El suicidio médicamente indicado

Claro que hay razones para suicidarse. De hecho, el hombre, único animal que muere, es también el único que se suicida. Son inútiles las admoniciones morales establecidas desde antiguo y recogidas en los juristas ingleses del XVII: quien se suicida actúa contra el instinto de conservación, contra la Ley de Dios y contra la Ley del Rey. Al tomar su vida, toma algo que no es suyo.

En una reciente caricatura aparece un posible suicida en una silla de ruedas, a un lado una escalera le llevaría al centro de prevención del suicidio, en el mismo edificio una cómoda rampa el permitiría acceder al centro de suicidio asistido. Porque el suicidio no es detenido por el instinto de conservación y se sobrepone a él, las sociedades, en general, han entendido que la disuasión del suicidio es una obligación social, que incluye a todos los sujetos y estamentos. El camino opuesto es la epidemia de suicidios románticos, nihilistas, por el dolor o por el puro agotamiento de la vida sin sentido.

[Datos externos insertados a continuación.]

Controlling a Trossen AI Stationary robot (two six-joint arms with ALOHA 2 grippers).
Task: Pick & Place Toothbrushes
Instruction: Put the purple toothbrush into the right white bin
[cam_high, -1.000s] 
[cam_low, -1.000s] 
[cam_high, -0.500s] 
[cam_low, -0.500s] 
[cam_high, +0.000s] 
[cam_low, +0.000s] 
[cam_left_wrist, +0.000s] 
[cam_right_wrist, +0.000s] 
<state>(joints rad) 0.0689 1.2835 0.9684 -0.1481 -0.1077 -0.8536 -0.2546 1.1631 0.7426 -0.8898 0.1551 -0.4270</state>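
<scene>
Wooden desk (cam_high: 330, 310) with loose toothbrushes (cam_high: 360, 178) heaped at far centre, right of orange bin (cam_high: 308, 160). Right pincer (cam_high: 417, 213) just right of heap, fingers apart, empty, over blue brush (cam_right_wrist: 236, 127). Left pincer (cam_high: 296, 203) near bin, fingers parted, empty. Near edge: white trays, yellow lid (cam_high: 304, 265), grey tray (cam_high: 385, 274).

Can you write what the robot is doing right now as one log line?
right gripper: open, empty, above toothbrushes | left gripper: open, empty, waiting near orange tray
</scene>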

La Eutanasia trastoca el camino cultural, lo invierte, desmonta una a una las barreras de prevención. Ciertamente lo hará supuestamente sólo para unas causas que se encubren bajo lo que se ha llamado el suicidio pusilánime. Esas causas tasadas, muy tasadas según los apologetas, admiten una interpretación extensiva en dos direcciones, por un lado hasta prescindir del acuerdo explícito del eutanasiable, por otro, hacia la ampliación del concepto de vida que no merece vivirse.

Con la labor de zapa, casi diríamos de asalto, del discurso eutanásico contra las barreras, al final poco queda de ellas. Es más termina por moralizar el suicidio en ciertos casos, ante ciertos estados clínicos, tal como antes ocurría con ciertos suicidios de honor, fuese el guerrero ofendido o fuese de la mujer ultrajada.

Si la primera medida antisuicida es no hacerle propaganda, la eutanasia ha tenido una presencia extraordinaria en la vida social, en los medios, y en los debates. Hay apóstoles de esa forma de morir, más bien de que te maten que, lejos de ser sujetos más o menos malditos, están en la cresta de la ola.

El temor numinoso ante la muerte y el acto de matarse tienen como antídoto la eutanasia técnicamente dirigida, administrada, incluida en la cartera de servicios.

Se eliminan a su vez otros obstáculos; uno es el temor personal al paso suicida que a tantos retiene por el peso del instinto de conservación. Otros eran la prohibición jurídica y el reproche moral. La eutanasia es un acto autónomo de una autonomía tanática, una autonomía que se pone en marca cuando los engaños de la vida, la supuesta felicidad, el control del dolor, el dominio sobre la enfermedad, la adolescencia perpetua ceden y la vida se manifiesta sólo para unos pocos en toda su crudeza.

Si la sociedad la apoya, si el medio se medicaliza lo que nos quedaría es el afecto cercano y natural de los familiares. No hay que dar el enorme disgusto de matarse. Ciertamente, esto no disuade a un buen número de suicidas pero está presente en las cartas de perdón y despedida.

El obstáculo se disuelve cuanto el acto se describe como un bien para sí y los “seres queridos”. Con un poco de esfuerzo manipulador puede ser incluso un acto solidario que evita costes y sufrimientos.

Emprendida la pendiente, nuestra sociedad suicida tiende cada vez más a una salida suicida o a un suicidio médico que es un homicidio. Años de prevención se dilapidan: “El suicidio más acostumbrado en nuestro tiempo consiste en pegarse un balazo en el alma”, Gómez Dávila.

José Miguel Serrano es profesor de Filosofía del Derecho en la Universidad Complutense de Madrid.